Les abus de force, les agressions de toute sorte sont malheureusement constants dans le monde, physiques et encore plus moraux, professionnels, politiques et juridiques. Même à l'école parmi les enfants et adolescents.

Nous voyons des dizaines de milliers de personnes fuir la misère et la guerre en essayant de traverser la Méditerranée. Des milliers se noient. Ceux qui arrivent en Europe se font ensuite parquer dans des camps de soit-disant "réfugiés". Parmi ceux qui parviennent à recommencer leur vie dans nos quartiers et villages, beaucoup font souvent l'objet de regards de travers et d'agressions. Certains sont harcelés bureaucratiquement ou se font même tuer par des xénophobes.

Ce sont des victimes. Tous. Du destin, du malheur, mais aussi de notre société et de nos compatriotes, de nos voisins.

Alors les Catalans sont-ils aussi ou non des victimes sur leur propre territoire d'une violence médiatique, sociale et institutionelle en Espagne, qui tourne parfois à l'humiliation et à la violence physique même par police espagnole?

Tout à fait.

Le nationalisme espagnol (et NON catalan) n'est pas beau à voir. Il est borné, impérialiste et souvent fasciste par la manière ou de fond. C'est l'héritage d'un long passé que certaines élites et certains secteurs de la société espagnole glorifient de plus en plus au lieu de vouloir enterrer, dépasser et oublier.

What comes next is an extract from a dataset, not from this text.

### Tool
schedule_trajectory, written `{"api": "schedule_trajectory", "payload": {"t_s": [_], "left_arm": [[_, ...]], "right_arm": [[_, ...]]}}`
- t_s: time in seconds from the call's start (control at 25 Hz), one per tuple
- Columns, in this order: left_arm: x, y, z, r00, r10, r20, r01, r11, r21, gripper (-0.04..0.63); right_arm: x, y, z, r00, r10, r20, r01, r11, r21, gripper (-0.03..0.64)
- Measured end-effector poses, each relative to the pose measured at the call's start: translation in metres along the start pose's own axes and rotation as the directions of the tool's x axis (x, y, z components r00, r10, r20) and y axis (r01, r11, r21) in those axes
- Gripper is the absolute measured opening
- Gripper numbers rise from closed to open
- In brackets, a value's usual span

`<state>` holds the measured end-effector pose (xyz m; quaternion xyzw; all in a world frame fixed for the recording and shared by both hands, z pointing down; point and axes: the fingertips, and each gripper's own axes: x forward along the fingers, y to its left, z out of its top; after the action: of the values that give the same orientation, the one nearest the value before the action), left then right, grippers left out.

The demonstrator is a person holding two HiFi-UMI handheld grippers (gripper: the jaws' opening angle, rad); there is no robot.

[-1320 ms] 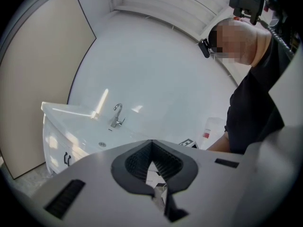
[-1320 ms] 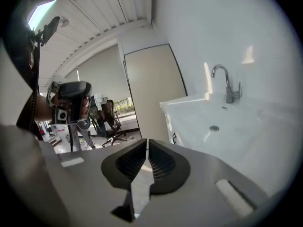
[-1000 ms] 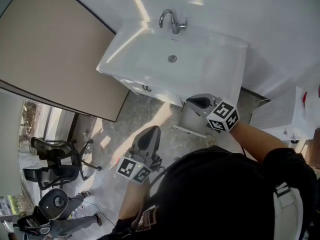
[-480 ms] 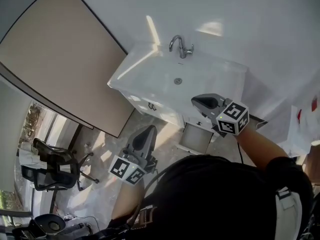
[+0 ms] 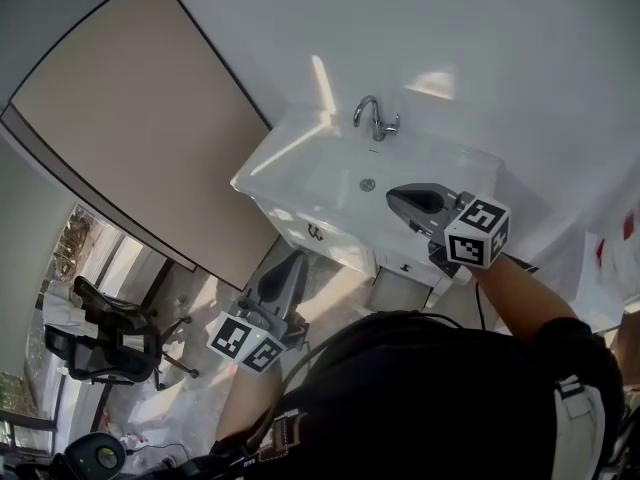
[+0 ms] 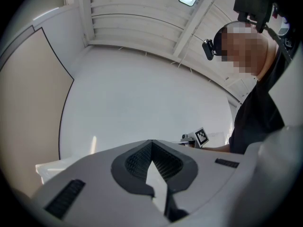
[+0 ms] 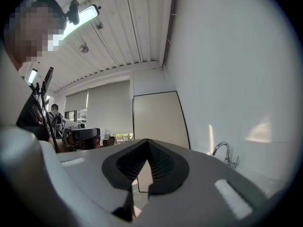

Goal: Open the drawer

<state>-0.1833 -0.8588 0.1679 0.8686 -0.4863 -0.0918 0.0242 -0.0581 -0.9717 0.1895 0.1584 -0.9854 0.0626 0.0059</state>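
Right gripper (image 5: 396, 197) closed, empty, drawer (image 5: 398, 290) only in head view

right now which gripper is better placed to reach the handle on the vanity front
Left, probably. In the head view the left gripper, shut, sits in front of the vanity near the dark handle; the right gripper, also shut, hangs over the sink basin, beyond that front.
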Motion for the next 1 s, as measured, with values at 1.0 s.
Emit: {"api": "schedule_trajectory", "payload": {"t_s": [1.0], "left_arm": [[-0.027, 0.018, 0.018, 0.997, 0.073, 0.032, -0.073, 0.997, 0.020, -0.009]], "right_arm": [[0.025, 0.019, 0.001, 0.998, 0.056, -0.015, -0.057, 0.996, -0.076, 0.000]]}}
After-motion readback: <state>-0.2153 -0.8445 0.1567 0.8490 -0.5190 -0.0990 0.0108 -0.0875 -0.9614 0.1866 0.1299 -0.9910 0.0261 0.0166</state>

Il y a une stratégie en place depuis toujours qui consiste à mélanger tous les "nationalismes" pour tout de suite après démentir son propre nationalisme impérialiste ou bien le décrire faussement en "nationalisme constitutionnel" à la Habermas. Les grands spécialistes de ce discours et de ce mensonge en Espagne se trouvent derrière et sur les pages du quotidien El País, et parmi beaucoup de socialistes ultrajacobins, qui firent de ce journal leur livre de chevet dès sa parution en 1976.

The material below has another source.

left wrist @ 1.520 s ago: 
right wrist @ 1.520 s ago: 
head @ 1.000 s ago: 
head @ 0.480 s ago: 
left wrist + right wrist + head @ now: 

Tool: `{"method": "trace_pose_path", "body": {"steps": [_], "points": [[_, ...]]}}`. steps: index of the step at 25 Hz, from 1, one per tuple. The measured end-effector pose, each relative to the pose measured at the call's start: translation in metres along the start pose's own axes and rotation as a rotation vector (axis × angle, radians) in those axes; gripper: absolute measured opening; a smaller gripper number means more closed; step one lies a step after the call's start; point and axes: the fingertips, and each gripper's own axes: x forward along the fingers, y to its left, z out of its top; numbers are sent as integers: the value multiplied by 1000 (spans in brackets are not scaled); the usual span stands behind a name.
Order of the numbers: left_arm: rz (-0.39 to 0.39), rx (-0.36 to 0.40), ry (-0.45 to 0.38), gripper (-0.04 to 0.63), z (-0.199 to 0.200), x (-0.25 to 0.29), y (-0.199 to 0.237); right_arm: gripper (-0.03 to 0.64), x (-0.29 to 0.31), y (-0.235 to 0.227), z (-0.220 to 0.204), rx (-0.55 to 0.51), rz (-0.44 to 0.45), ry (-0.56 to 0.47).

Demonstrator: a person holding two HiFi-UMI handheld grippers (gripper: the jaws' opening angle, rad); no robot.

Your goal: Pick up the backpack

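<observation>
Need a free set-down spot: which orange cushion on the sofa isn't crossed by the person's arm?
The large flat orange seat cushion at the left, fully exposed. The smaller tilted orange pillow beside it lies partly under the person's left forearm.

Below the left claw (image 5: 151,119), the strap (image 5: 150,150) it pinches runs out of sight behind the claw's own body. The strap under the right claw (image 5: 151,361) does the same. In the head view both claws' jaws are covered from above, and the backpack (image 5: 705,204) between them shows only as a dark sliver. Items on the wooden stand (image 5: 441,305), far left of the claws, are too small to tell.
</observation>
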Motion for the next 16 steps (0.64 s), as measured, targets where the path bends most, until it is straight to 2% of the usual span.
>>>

Mais si on gratte on découvre que les fondateurs et en grande partie la rédaction d'El País, dont son premier directeur et copropiétaire Juan Luís Cebrián, étaient des franquistes de longue date, avoués plus ou moins, ou pas.

Cebrián, fils d'un phalangiste (du parti fasciste Falange, aux mains couvertes de sang), était rédacteur en chef au Diario Pueblo, organe officiel du fascisme espagnol, avec beaucoup de ses "camaradas", avant de se retrouver du jour au lendemain presque, aux commandes d'El País. Ce journal, qui réussit formidablement à se faire passer pour un Le Monde espagnol, est sans doute le principal responsable en Espagne de n'avoir jamais bouclé la transition à une démocratie et un état de droit acceptables depuis 1975 (mort de Franco).

Mais pas la peine de s' incliner davantage sur El País ou sur le fait que plus de la moitié de tous les ministres et premiers ministres espagnols socialistes depuis 1982 sont issus de l'élite franquiste, à commencer par le pervers Felipe González et l'aimable (mais mou) José Luís Rodríguez Zapatero.

Il faut tout simplement comprendre qu'on appelle "nationalisme" deux phénomènes sociaux, deux discours et orientations politiques qui sont exactement l'opposé l'un de l'autre, le jour et la nuit.

Il y a le nationalisme proprement dit, typique du XIXe en Europe, qui est suprémaciste: on est les meilleurs et c'est la loi du plus fort. Il s' appuie sur l'état, la propagande à tous les niveaux (à l'inclusion de l'enseignement) et le militarisme. Ensuite il y a le "nationalisme" des minorités écrasées par les premiers, qui rêvent d'obtenir leur propre état, non pas pour envahir la Pologne mais pour échapper à un état qui s' acharne à les détruire au lieu de les servir.

L'un engendre l'autre. Dans des états plus démocratiques et équilibrés, idéalement confédéraux ou fédéraux comme la Suïsse, il n'y a pas de majorité ethnique nationaliste cherchant à s' imposer et à absorber les minorités ethniques environantes. (Il ne surgit donc aucun mouvement "nationaliste" ou indépendantiste. Pas besoin de se protéger ou vouloir se projeter librement dans le monde, on est déjà libre.) C'est le tournant que l'Espagne, en particulier celle aux racines castillanes, de langue espagnole (c'est à dire castillane), a raté en 1978.